Your instructions:
Reply with nothing but the number of lines in the data below where the word "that" occurs.

Data for processing:
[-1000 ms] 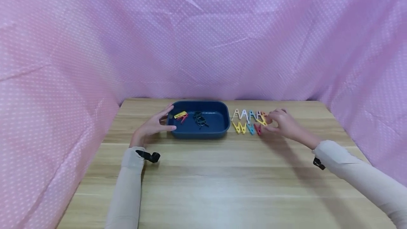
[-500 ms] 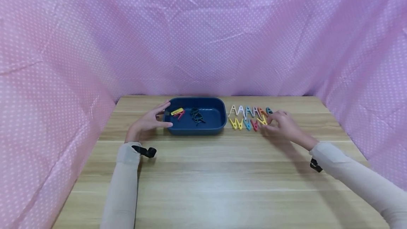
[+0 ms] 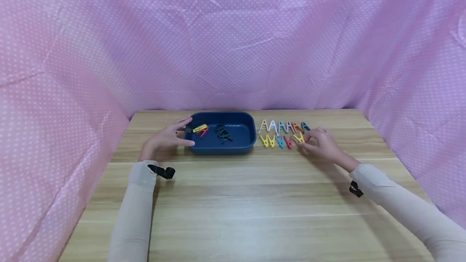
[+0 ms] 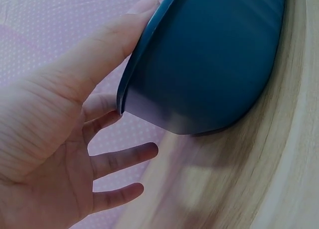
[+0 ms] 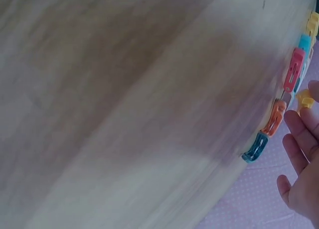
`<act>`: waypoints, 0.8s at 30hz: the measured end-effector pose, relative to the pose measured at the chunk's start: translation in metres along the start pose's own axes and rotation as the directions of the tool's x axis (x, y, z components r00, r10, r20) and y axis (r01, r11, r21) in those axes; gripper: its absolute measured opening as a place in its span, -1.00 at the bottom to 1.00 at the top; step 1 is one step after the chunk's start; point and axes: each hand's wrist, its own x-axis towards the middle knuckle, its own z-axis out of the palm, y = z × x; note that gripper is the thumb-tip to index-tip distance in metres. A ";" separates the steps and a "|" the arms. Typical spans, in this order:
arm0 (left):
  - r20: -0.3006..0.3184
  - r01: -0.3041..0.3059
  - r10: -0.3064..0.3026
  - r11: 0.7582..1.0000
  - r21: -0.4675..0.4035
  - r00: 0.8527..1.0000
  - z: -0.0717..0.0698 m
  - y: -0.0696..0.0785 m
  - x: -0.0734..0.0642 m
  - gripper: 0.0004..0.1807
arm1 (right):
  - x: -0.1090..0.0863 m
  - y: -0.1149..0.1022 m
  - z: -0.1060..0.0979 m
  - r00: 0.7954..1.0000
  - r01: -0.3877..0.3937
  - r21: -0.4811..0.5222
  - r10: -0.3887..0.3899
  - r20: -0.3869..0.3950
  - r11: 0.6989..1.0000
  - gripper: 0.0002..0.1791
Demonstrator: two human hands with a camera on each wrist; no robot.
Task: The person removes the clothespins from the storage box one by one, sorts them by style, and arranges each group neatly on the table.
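Note:
My right hand (image 3: 322, 144) pinches a yellow clothespin (image 3: 299, 138) between thumb and forefinger, at the right end of the lower row, beside a red clothespin (image 3: 288, 142). Whether it touches the table cannot be told. The right wrist view catches this yellow clothespin (image 5: 305, 99) at its edge, by the fingertips. My left hand (image 3: 165, 137) rests at the left end of a dark blue basin (image 3: 220, 151), its fingers spread. In the left wrist view, the thumb lies along the basin's rim (image 4: 144, 42) and a finger touches it lower down; the other fingers stand apart.
An upper row holds several clothespins, from beige (image 3: 263, 126) to orange (image 3: 296, 127) and dark teal (image 3: 305, 126). Two yellow clothespins (image 3: 267, 141) and a blue one (image 3: 280, 142) lie below. Inside the basin are a yellow clip (image 3: 200, 128), a red clip (image 3: 202, 132) and dark pieces (image 3: 223, 133).
The right hand has brought the yellow clothespin from over the upper row down to the lower row, beside the red one. The left hand stays at the basin. The head view has shifted slightly.

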 end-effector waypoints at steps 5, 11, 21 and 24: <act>-0.020 0.009 -0.009 1.000 0.003 1.000 -0.001 -0.004 -0.001 0.14 | 0.002 0.004 0.003 1.000 -0.001 0.005 0.001 0.002 1.000 -0.83; -0.030 0.008 -0.008 1.000 0.025 1.000 -0.001 -0.003 -0.001 0.15 | 0.003 0.007 0.007 0.999 -0.027 0.002 0.027 0.026 1.000 -0.84; -0.039 -0.008 0.009 0.999 0.031 0.999 0.003 -0.003 0.000 0.14 | 0.001 0.009 0.011 0.995 -0.080 -0.007 0.081 0.060 0.997 -0.85; -0.040 -0.013 0.014 1.000 0.022 0.999 0.006 -0.003 -0.001 0.13 | -0.002 0.009 0.011 0.996 -0.066 -0.029 0.068 0.062 0.997 -0.84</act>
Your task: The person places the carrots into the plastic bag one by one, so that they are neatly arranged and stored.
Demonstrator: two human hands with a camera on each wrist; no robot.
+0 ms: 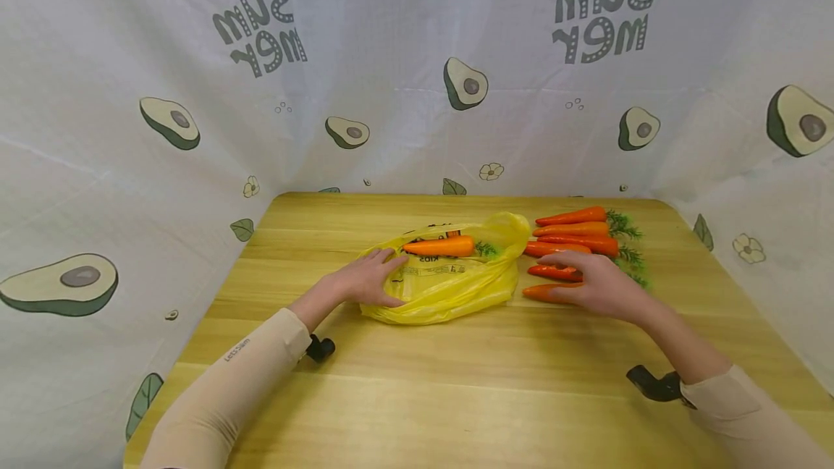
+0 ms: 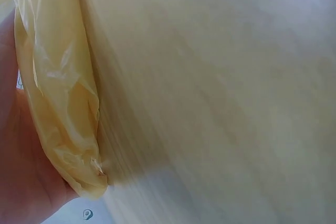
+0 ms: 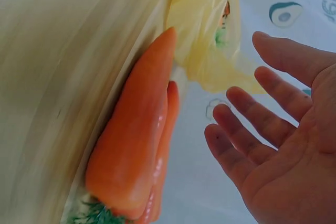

Answer to the exercise:
2